My Lords, I want to raise the issue of the 21-hour study rule whereby an unpaid carer is not allowed to claim carer’s allowance and be in full-time education of more than 21 hours a week. I cannot see a good reason for that rule. It would be very welcome if the Labour Government changed the rule to allow unpaid carers to study without losing their carer’s allowance.
I thank my noble friend for that and can assure her that I will be discussing that very point with ministerial colleagues and am happy to return to her on it.
(2 months, 2 weeks ago)
Lords ChamberTo ask His Majesty’s Government what plans they have to develop a National Carers Strategy.

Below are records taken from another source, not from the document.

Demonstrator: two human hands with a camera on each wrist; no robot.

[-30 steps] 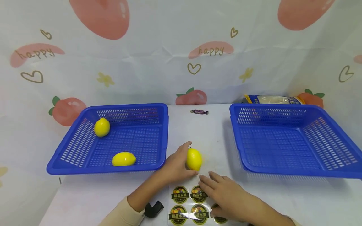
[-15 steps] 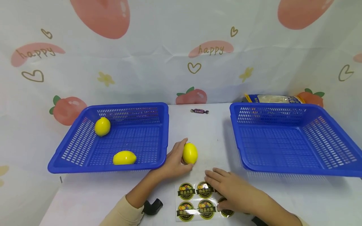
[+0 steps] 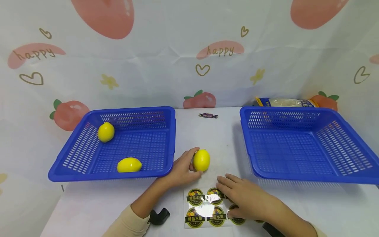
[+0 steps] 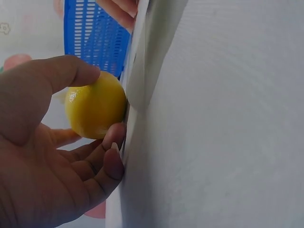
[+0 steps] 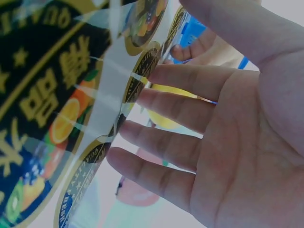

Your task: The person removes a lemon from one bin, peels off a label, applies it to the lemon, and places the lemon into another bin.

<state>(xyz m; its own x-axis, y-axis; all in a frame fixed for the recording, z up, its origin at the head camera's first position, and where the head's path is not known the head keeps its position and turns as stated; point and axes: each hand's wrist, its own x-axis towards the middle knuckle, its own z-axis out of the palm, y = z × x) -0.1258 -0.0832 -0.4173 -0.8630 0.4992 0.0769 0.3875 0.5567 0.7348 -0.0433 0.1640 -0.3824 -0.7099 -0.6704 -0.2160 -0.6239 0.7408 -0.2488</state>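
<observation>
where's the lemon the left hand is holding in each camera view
Head: the lemon sits at centre, on the table between the two baskets, gripped by the left hand.
Left wrist: lemon at left centre, between thumb and fingers.
Right wrist: only a yellow sliver behind the fingers.
Shared landmark: the sticker sheet.

right hand (image 5: 237, 142) | fingers (image 5: 185, 85) straight | over sticker sheet (image 5: 57, 95)
</observation>
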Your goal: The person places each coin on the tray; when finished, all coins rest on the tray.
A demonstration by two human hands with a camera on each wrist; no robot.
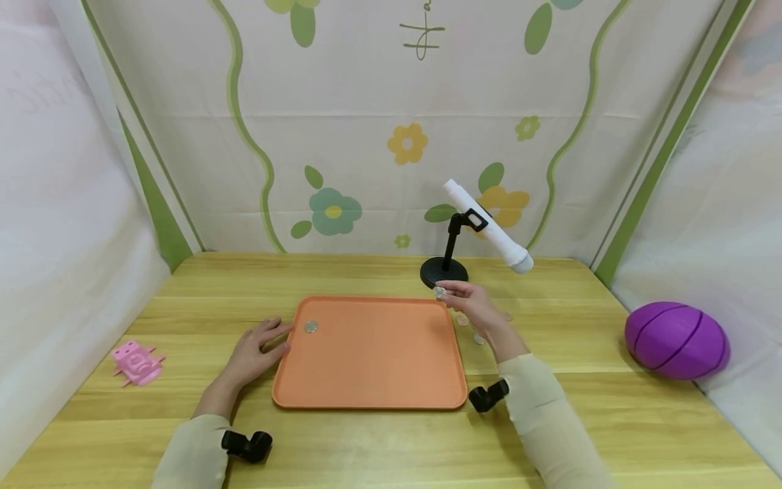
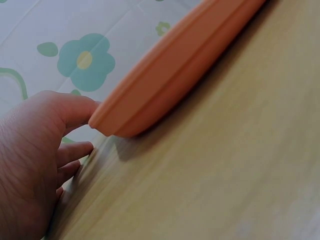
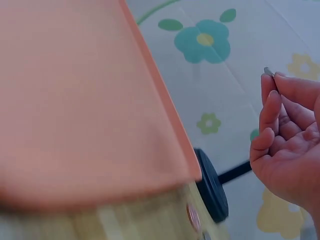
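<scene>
The worktop is pale grained wood, smooth. The tray looks matt orange plastic; the coin on it shiny metal; the ball glossy purple.

A purple ball lies far right, a pink toy far left, a black stand behind.

Head view looks down over the whole table; both wrist views sit close, sharing the orange tray
</scene>
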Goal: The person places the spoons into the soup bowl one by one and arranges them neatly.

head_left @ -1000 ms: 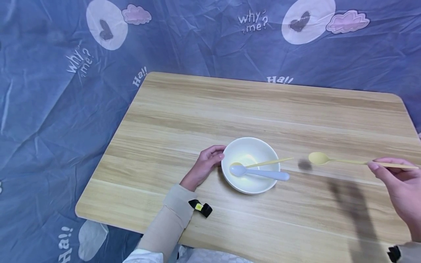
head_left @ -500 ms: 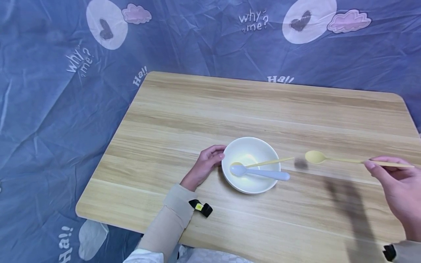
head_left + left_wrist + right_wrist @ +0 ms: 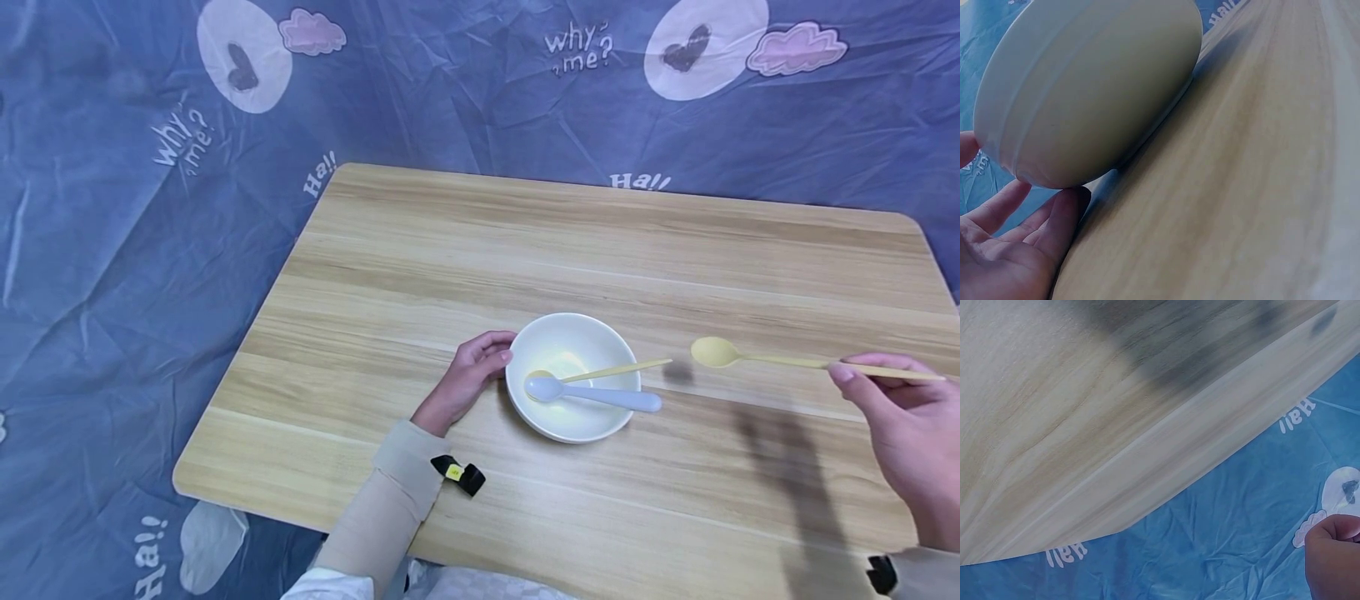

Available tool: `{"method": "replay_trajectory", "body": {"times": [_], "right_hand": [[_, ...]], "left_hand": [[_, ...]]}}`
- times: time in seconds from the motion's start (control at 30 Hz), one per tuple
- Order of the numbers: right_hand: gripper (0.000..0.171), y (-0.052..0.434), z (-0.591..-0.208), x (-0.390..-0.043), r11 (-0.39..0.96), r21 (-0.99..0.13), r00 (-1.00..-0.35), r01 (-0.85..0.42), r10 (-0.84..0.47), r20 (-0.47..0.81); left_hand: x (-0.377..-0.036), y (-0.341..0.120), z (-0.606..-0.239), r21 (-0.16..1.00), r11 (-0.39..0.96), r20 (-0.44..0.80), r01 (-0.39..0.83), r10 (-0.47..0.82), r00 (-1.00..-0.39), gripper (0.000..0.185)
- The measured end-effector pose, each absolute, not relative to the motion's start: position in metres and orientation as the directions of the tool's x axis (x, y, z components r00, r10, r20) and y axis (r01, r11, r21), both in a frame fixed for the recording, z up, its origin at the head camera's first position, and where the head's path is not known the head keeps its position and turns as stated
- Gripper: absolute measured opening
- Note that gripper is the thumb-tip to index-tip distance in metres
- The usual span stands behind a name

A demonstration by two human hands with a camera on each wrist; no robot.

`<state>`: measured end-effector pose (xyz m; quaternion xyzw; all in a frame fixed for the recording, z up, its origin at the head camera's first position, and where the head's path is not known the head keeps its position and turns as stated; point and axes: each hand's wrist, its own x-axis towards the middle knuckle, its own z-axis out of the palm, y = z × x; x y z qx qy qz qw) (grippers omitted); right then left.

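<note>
Fingers (image 3: 851, 373) pinching yellow spoon (image 3: 716, 352), left hand (image 3: 467, 375) cupping bowl (image 3: 572, 333), two spoons inside

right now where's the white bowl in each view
Head: white bowl sits just below centre, left hand at its left side.
Left wrist: it fills the upper left, fingers touching its underside.
Right wrist: not in it.
Shared landmark: the wooden table, in all three views.

Bare surface (image 3: 600, 242) is left open behind the bowl (image 3: 572, 417) and between it and the held spoon (image 3: 720, 353). The bowl's left side is blocked by the left hand (image 3: 465, 377) — its right rim is overhung by two spoon handles (image 3: 630, 385).
</note>
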<state>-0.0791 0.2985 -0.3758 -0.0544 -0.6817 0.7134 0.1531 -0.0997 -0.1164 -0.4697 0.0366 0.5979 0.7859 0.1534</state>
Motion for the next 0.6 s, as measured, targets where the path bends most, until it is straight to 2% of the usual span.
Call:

My Lords, we are committed to supporting unpaid carers through our renewed vision for adult social care and the 10-year plan for the National Health Service. We have already taken action to increase the carer’s allowance earning limit, meaning that carers can earn around £2,000 a year more without affecting their entitlement. We have heard the calls for a national carers strategy and will continue to work collaboratively across government to ensure that unpaid carers are visible, valued and supported.

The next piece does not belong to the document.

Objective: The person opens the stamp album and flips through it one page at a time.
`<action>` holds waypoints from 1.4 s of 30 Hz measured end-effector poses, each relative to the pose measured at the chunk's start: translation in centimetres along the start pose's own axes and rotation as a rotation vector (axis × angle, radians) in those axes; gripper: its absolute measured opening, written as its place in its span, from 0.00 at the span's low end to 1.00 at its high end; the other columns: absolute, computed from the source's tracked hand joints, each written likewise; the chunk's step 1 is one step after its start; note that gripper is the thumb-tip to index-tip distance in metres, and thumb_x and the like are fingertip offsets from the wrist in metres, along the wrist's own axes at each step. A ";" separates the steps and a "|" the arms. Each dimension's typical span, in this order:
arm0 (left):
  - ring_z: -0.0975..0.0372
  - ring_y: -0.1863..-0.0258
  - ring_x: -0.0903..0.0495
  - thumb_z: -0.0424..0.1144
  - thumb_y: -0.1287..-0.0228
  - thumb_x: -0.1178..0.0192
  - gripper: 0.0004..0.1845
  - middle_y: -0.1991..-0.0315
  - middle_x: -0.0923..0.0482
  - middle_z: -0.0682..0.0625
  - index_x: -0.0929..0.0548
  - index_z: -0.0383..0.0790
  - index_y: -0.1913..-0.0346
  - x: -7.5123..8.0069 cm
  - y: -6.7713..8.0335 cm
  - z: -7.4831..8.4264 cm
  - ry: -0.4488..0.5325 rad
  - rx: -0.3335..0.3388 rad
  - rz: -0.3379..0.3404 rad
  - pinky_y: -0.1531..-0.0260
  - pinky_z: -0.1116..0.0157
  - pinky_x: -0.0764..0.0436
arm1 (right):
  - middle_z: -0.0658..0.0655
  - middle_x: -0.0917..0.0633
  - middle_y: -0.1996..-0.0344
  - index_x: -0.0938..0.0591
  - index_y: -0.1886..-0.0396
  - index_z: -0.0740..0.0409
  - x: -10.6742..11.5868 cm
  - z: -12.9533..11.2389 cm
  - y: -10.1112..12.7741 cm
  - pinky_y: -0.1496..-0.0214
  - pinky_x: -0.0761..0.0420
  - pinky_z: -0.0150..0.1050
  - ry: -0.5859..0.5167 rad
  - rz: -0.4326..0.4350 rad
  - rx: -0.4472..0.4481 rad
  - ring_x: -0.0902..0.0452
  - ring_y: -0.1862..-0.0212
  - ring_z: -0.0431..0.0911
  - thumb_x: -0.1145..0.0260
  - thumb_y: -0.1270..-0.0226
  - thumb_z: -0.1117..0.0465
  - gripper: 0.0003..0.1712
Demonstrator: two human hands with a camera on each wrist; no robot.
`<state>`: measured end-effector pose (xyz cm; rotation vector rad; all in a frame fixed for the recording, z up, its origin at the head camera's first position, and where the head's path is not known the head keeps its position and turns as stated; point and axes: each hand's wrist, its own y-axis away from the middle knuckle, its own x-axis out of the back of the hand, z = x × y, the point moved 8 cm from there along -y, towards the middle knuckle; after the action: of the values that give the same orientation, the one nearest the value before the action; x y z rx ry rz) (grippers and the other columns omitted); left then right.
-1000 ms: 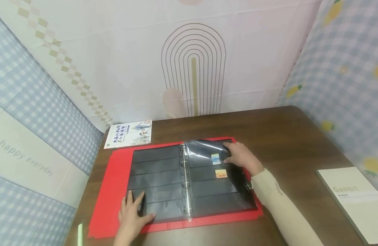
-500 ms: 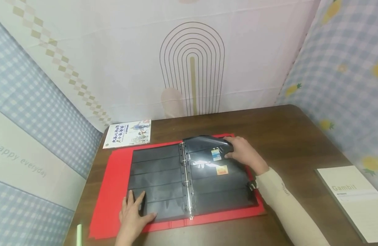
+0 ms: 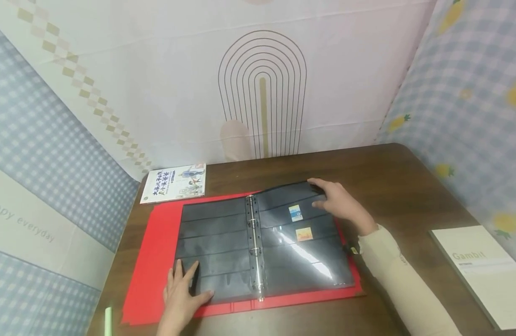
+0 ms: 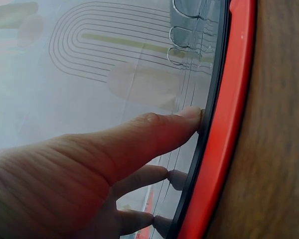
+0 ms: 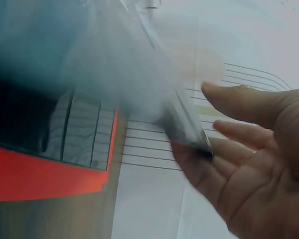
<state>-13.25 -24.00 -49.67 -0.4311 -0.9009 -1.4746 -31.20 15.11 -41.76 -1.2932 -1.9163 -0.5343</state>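
Black pocket page [image 3: 283, 266], the right-hand one in the open red binder [image 3: 146, 261] on the table [image 3: 380, 182], has just changed shape under your right hand [image 3: 341, 201]: half a second ago its far outer corner curled over in a hump, and now its top edge runs nearly straight, slanting up to that corner and hiding the red border behind. The corner seems to have come free of whatever lies beneath, while the inner edge sits at the rings [image 3: 254, 252]. The blue stamp [image 3: 296, 213] and the orange stamp [image 3: 304, 234] lie where they were on the page, apart from each other.

Your right arm reaches in from the lower right, the hand at the raised corner. Its fingers are parted, not pinching: in the right wrist view the page edge lies against one finger and your thumb stands clear. Your left hand [image 3: 180, 295] hasn't shifted, fingers spread and resting on the left page [image 3: 216, 238], thumb tip near its lower edge.
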 end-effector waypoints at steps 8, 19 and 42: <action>0.28 0.26 0.67 0.43 0.51 0.22 0.49 0.24 0.63 0.23 0.33 0.32 0.26 0.0 0.2 0.0 0.005 0.010 0.007 0.36 0.26 0.61 | 0.69 0.57 0.20 0.63 0.17 0.56 0.7 -0.4 0.3 0.38 0.24 0.56 -0.458 -0.084 0.016 0.36 0.32 0.72 0.39 0.38 0.79 0.59; 0.28 0.26 0.66 0.42 0.49 0.22 0.48 0.23 0.64 0.23 0.33 0.33 0.26 0.5 0.3 0.0 0.001 -0.020 0.024 0.37 0.25 0.60 | 0.74 0.51 0.22 0.53 0.21 0.71 -0.8 -0.5 3.3 0.41 0.22 0.59 -0.405 -0.403 -0.059 0.45 0.27 0.70 0.38 0.25 0.60 0.46; 0.29 0.26 0.67 0.43 0.50 0.23 0.48 0.23 0.63 0.24 0.33 0.33 0.26 0.0 0.4 0.0 0.025 -0.041 0.033 0.35 0.27 0.62 | 0.80 0.44 0.27 0.50 0.21 0.72 -0.1 -1.8 5.0 0.55 0.16 0.51 -0.462 -0.280 -0.076 0.29 0.38 0.67 0.40 0.24 0.59 0.43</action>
<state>-12.83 -24.01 -49.54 -0.4550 -0.8411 -1.4675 -26.01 15.80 -41.00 -1.2826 -2.5060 -0.4780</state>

I thank my noble friend the Minister for that reply, particularly on cross-governmental working, because I think that is one of the most important aspects. The Labour Government’s first national carers strategy was launched in 1999 by the Prime Minister, Tony Blair. The second strategy in 2008 had the support of Gordon Brown and seven Secretaries of State, because evidence from unpaid carers had shown that support for carers could not be solved by one government department but needed work across several. Sadly, Conservative Governments after 2015 did not continue with the national strategy, preferring a much less effective carers action plan. Carers are partners in care, so will my noble friend the Minister consider the strength of feeling among carers and their support organisations that they need and deserve a high-level strategy across government departments to support them?
I certainly agree with the emphasis that my noble friend is putting on the need for cross-government working. I know she has been a champion of that for many years in the other place and that she will continue in your Lordships’ House to ensure that unpaid carers are properly supported and recognised. I can tell my noble friend that Minister Kinnock, as the lead Minister for unpaid carers, regularly engages with those with lived experience, the organisations that represent them and—importantly to the point my noble friend is making—with Ministers from other government departments, most recently the Department for Work and Pensions. We will be formalising our cross-government working with relevant departments and NHS England.